Just zis Guy, you know? wrote:

Not the first time. I believe the last Tory government polled fewer
votes than Labour.


No, the Conservatives in 1992 polled 14,093,007 votes (the largest number
ever cast for a single party) and Labour polled 11,560,484.

The last time the largest party didn't have the most votes was in February
1974 when the Conservatives got 11,872,810 votes and 297 seats whilst Labour
got 11,645,616 votes and 301 seats. There was a hung parliament and another
election in October. Before that you have to go to 1951 when the
Conservatives (including joint "National Liberal and Conservative"
candidates) won a majority with 13,724,418 votes whilst Labour got
13,948,385 votes. This one is complicated because there were several
uncontested seats, mainly ones in Northern Ireland with huge electorates
that would have voted heavily for the Conservatives and wouldn't have had
any Labour candidate at all so the final figure could have been much closer.

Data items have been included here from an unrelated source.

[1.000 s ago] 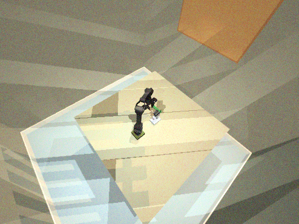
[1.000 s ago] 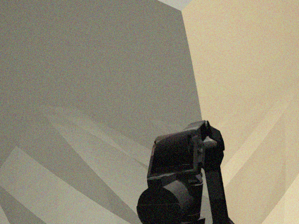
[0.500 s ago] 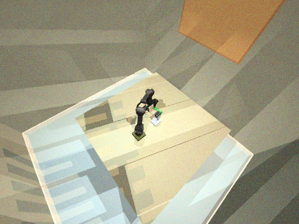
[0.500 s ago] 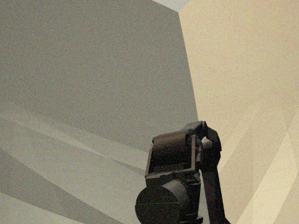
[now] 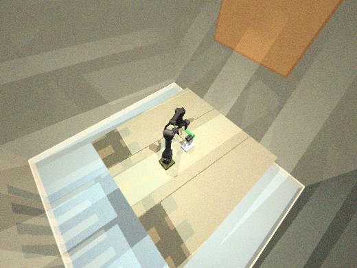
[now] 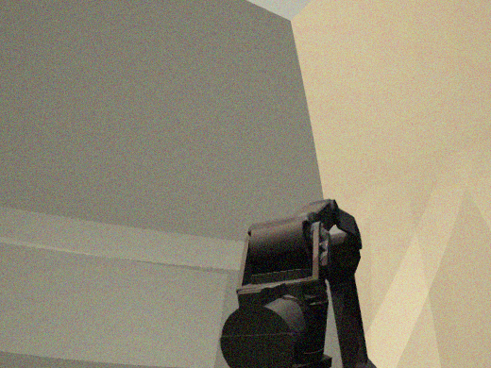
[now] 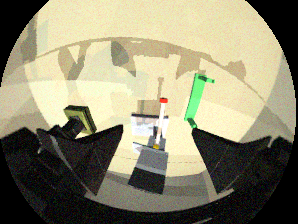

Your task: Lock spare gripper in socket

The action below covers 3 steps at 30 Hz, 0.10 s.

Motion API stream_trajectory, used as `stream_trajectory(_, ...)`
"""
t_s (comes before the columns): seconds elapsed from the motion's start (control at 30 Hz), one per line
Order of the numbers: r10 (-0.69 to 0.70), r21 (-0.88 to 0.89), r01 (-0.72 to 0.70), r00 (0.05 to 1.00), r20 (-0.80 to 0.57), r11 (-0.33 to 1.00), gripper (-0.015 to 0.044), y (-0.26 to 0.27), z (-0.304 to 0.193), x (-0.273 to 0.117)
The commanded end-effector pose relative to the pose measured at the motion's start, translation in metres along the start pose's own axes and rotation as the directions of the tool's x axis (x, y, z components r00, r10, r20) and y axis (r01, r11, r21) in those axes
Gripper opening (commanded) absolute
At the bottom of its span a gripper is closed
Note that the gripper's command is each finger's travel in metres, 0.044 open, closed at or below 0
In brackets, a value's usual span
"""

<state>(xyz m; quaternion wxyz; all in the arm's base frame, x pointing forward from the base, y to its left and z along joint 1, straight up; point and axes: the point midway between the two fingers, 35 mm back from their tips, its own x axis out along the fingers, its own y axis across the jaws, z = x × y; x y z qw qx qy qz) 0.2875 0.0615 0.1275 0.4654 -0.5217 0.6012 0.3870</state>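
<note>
The lock pin, with a white shaft, red head and yellow tip, points from the mount toward my gripper; its red head also shows in the top view. The tip end meets the mount's grey part, but how deep it sits is unclear. The mount has a white base and a grey and black upper block. A green piece with short end prongs, possibly the spare gripper, is beside the mount. My gripper is wide open and empty, its fingers on either side of the pin, apart from it.
The arm's olive base stands on the wooden table. Pale blue borders with raised rims surround the tabletop. An orange panel is far behind. The exterior view shows the dark arm close up, without the fingertips or mount.
</note>
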Motion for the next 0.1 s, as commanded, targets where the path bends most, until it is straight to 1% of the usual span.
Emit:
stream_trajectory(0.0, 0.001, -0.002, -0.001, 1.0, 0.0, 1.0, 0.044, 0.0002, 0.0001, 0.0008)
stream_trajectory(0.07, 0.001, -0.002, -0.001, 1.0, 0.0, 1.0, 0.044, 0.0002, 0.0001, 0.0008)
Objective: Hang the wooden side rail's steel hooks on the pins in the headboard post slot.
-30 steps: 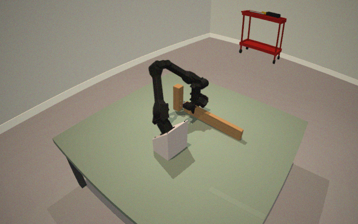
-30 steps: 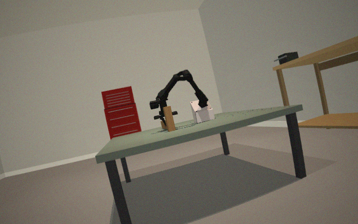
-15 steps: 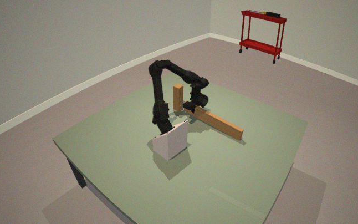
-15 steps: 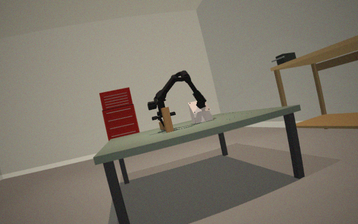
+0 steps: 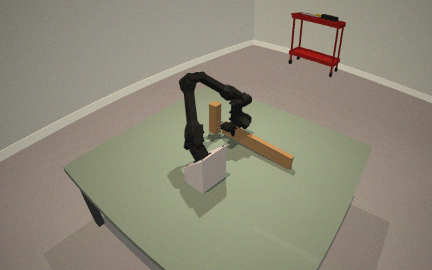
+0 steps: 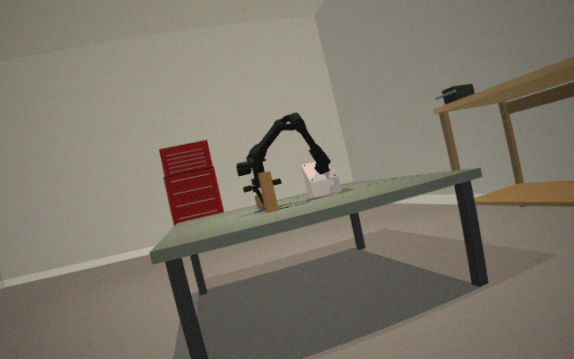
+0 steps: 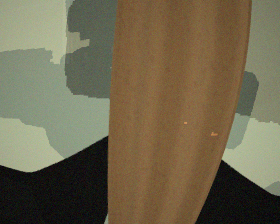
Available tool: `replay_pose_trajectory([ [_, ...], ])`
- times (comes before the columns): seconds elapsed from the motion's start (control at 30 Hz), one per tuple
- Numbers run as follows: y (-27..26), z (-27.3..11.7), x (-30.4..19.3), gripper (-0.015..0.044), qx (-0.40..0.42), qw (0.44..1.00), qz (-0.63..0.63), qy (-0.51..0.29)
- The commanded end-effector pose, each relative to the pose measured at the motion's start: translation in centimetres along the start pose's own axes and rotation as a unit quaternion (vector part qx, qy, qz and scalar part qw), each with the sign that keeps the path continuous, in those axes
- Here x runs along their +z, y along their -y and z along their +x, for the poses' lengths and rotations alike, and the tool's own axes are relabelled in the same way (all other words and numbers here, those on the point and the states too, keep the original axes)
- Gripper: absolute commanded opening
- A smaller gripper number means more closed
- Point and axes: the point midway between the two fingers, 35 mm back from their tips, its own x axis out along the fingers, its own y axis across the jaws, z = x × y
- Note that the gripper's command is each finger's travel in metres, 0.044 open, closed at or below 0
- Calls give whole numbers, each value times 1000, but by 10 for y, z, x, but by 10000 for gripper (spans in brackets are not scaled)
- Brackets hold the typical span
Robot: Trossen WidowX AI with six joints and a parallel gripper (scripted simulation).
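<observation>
Pincer [image 5: 230, 127] grips rail [image 5: 267, 147] [image 7: 173, 110] near post [image 5: 214, 117] [image 6: 267, 192], table edge [image 5: 338, 231] [image 6: 315, 216] well apart.

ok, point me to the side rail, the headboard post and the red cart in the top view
side rail [image 5: 264, 146]: top view, long side face
headboard post [image 5: 214, 117]: top view, upper shaft
red cart [image 5: 314, 56]: top view, lower shelf

Wooden rail [image 7: 171, 100], apparently between jaws.
</observation>
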Motion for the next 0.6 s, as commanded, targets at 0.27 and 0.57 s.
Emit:
replay_pose_trajectory([
  [0.27, -4, -7, 1, 0, 7, 1000, 0, 2],
  [0.57, -4, -9, 1, 0, 7, 1000, 0, 2],
])
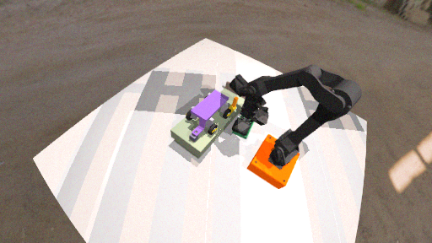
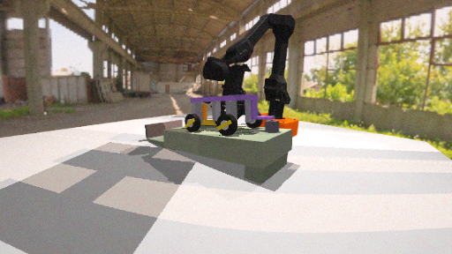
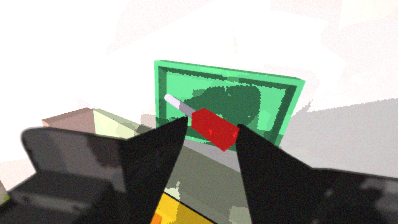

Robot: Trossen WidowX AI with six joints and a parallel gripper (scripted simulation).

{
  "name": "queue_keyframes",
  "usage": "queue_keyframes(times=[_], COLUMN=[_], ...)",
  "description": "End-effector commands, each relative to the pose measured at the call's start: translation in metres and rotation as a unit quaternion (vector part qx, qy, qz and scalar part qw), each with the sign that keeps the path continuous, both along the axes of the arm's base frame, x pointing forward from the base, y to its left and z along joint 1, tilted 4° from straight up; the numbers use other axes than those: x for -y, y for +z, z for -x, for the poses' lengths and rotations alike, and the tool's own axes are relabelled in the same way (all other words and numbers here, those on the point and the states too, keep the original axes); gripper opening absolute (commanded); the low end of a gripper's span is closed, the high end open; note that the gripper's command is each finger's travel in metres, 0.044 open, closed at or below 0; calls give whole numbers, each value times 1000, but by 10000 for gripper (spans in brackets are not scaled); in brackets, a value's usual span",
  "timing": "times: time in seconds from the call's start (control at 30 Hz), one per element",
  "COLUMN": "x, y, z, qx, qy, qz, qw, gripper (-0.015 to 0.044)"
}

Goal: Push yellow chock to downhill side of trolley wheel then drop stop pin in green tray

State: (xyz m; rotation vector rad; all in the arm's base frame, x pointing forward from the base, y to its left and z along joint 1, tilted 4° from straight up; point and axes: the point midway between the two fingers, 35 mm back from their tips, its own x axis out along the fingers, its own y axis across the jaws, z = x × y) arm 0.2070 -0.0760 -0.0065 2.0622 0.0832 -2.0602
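Observation:
The purple trolley (image 1: 209,105) (image 2: 225,98) stands on the grey-green ramp (image 1: 190,141) (image 2: 229,147) (image 3: 212,172). The yellow chock with the orange handle (image 1: 232,106) (image 2: 204,113) sits against a wheel on the trolley's far side. My gripper (image 1: 246,121) (image 3: 211,125) hangs over the green tray (image 3: 165,87) beside the ramp, with its fingers apart. The red-headed stop pin (image 3: 214,129) lies tilted in the gap between the fingertips, over the tray's near part. Neither finger touches it.
The arm's orange base (image 1: 266,164) (image 2: 290,124) stands to the right of the tray. A small block (image 1: 195,134) (image 2: 271,126) sits at one end of the ramp, in front of the trolley. A low brown slab (image 2: 162,128) lies at the ramp's other end.

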Motion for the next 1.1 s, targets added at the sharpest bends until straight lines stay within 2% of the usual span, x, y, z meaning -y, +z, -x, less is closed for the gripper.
queue_keyframes(times=[0.0,0.7,0.9,1.07], x=[-2,-9,-8,-8], y=[-2,-10,-8,-7], z=[2,6,3,3], qx=[-1,-1,1,0], qy=[-2,-2,0,0], qz=[1,1,0,0], qw=[1000,1000,1000,1000], gripper=[190,190,340,340])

In theory our MPs represent us. A transferrable vote system would
deliver the MP who most closely represented the opinions of their
constituency. That would be a good start, it would hopefully do away
with safe seats and the allegiance to party before constituency.


Do you mean the single or multi member version? Both are in use around the
world in countries which have safe seats and very strong party systems
(Malta's two party system is easily by far the strongest in the democratic
world).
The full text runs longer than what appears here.